There’s no clearer example of bloat in the Pentagon’s military budget than use-it-or-lose-it year-end spending. Last year, in our OpenTheBooks Oversight Report, Use-It-Or-Lose-It-Spending FY2018, we found the Department of Defense (DOD) spent $61.2 billion on contracting in September. During the entire previous year, DOD only spent $244.8 billion on contracting (FY2017).

That’s no way to run the world’s finest military.

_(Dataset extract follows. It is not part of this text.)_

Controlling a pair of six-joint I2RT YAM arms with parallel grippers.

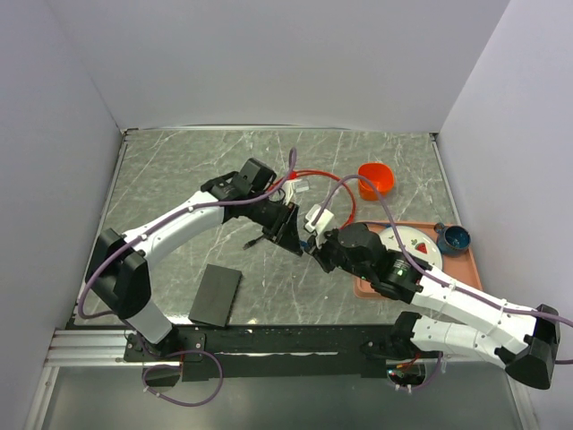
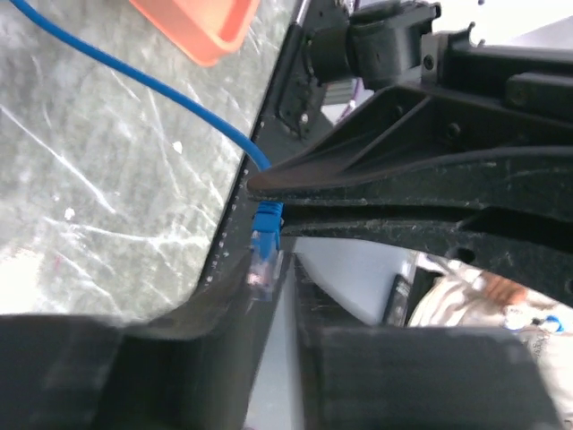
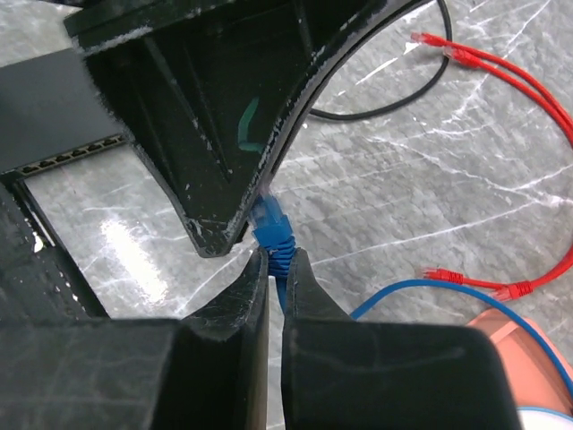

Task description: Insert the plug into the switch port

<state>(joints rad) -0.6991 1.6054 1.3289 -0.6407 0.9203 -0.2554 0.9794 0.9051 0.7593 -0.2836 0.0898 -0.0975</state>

The year-end ‘use-it-or-lose-it’ spending spree has grown sharply in recent years: from $69.6 billion (FY2015) to over $100 billion. There’s so much government spending at stake that it distorts our national economy. Both Bloomberg and ZeroHedge recently warned investors not to react to "surprise" upside economic growth indicators. The culprit? The September federal spending binge.

In the scramble to spend everything, federal agencies often break the rules that are supposed to restrain them and spend millions of taxpayer dollars anyway.
In 2017, a local VA hospital purchased a $2.3 million surgery robot at year-end. The VA Office of Inspector General (OIG) found that it was the 84th surgery robot at the hospital and a duplicate of an existing one. Furthermore, there was no planning, review, or proper approval – which delayed installation and use of the robot for six-months.

Were they building a surgery robot army?

Thankfully, a "Grinch" has emerged on Capitol Hill – U.S. Senator Joni Ernst (R-IA) – to combat the $100 billion in mad-dash federal year-end spending. Ernst recently introduced legislation (S.1238) that cracks down on "Christmas in September." It’s a simple bill that would revolutionize federal procurement by limiting agency spending in the final two months of the year to an average of the previous ten months.

It’s about time that Washington DC got serious about stopping waste, fraud, corruption and taxpayer abuse.